EXERCISE GOAL: When you copy the material below, keep every line exact and drop the pictures.

DATA:
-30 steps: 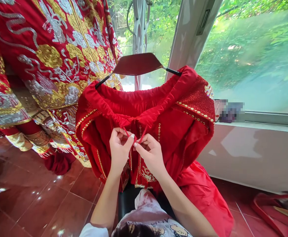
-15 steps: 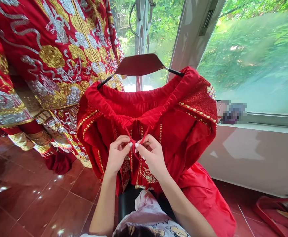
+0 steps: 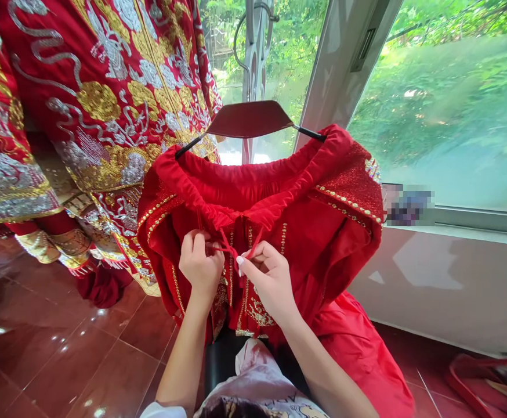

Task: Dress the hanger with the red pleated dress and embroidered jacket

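Observation:
A red garment (image 3: 305, 244) with a gathered waistband and gold beaded trim hangs in front of me on a dark hanger (image 3: 250, 119). Thin red drawstrings (image 3: 227, 244) come out at the front of the waistband and cross in a loose knot or loop. My left hand (image 3: 201, 261) is closed on one string, drawing it out to the left. Pinched between thumb and fingers of my right hand (image 3: 266, 270) is the string by the crossing. The exact shape of the knot is partly hidden by my fingers.
Red garments with gold and silver embroidery (image 3: 105, 104) hang close by on the left. Behind the hanger stands a grey metal post (image 3: 257, 58) by the windows. Red fabric (image 3: 362, 354) spreads at lower right above the tiled floor (image 3: 83, 360).
My left hand has moved left, away from the crossing, pulling a string taut. My right hand stays near the crossing, still pinching. The view has shifted slightly.

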The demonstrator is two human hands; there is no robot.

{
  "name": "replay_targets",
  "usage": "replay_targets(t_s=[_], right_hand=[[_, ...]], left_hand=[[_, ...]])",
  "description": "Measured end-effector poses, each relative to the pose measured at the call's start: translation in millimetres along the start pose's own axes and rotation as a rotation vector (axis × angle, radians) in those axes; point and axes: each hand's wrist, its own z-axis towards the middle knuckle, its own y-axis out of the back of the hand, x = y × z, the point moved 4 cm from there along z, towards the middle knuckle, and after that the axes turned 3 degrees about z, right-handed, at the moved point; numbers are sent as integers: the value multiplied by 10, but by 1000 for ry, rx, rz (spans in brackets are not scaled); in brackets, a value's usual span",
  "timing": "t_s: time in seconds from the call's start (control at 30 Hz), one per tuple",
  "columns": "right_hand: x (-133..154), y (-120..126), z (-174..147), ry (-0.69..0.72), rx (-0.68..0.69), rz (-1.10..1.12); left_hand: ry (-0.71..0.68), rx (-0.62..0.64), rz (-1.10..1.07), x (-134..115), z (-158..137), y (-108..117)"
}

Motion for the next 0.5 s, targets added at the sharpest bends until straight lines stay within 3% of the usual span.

YOUR SOLUTION:
-30 steps: 
-15 steps: 
+0 steps: 

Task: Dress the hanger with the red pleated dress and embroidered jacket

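Observation:
A red garment (image 3: 305, 244) with a gathered waistband and gold beaded trim hangs in front of me on a dark hanger (image 3: 250, 119). Thin red drawstrings (image 3: 227, 244) come out at the front of the waistband and cross in a loose knot or loop. My left hand (image 3: 201, 261) is closed on one string, drawing it out to the left. Pinched between thumb and fingers of my right hand (image 3: 266, 270) is the string by the crossing. The exact shape of the knot is partly hidden by my fingers.
Red garments with gold and silver embroidery (image 3: 105, 104) hang close by on the left. Behind the hanger stands a grey metal post (image 3: 257, 58) by the windows. Red fabric (image 3: 362, 354) spreads at lower right above the tiled floor (image 3: 83, 360).
My left hand has moved left, away from the crossing, pulling a string taut. My right hand stays near the crossing, still pinching. The view has shifted slightly.
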
The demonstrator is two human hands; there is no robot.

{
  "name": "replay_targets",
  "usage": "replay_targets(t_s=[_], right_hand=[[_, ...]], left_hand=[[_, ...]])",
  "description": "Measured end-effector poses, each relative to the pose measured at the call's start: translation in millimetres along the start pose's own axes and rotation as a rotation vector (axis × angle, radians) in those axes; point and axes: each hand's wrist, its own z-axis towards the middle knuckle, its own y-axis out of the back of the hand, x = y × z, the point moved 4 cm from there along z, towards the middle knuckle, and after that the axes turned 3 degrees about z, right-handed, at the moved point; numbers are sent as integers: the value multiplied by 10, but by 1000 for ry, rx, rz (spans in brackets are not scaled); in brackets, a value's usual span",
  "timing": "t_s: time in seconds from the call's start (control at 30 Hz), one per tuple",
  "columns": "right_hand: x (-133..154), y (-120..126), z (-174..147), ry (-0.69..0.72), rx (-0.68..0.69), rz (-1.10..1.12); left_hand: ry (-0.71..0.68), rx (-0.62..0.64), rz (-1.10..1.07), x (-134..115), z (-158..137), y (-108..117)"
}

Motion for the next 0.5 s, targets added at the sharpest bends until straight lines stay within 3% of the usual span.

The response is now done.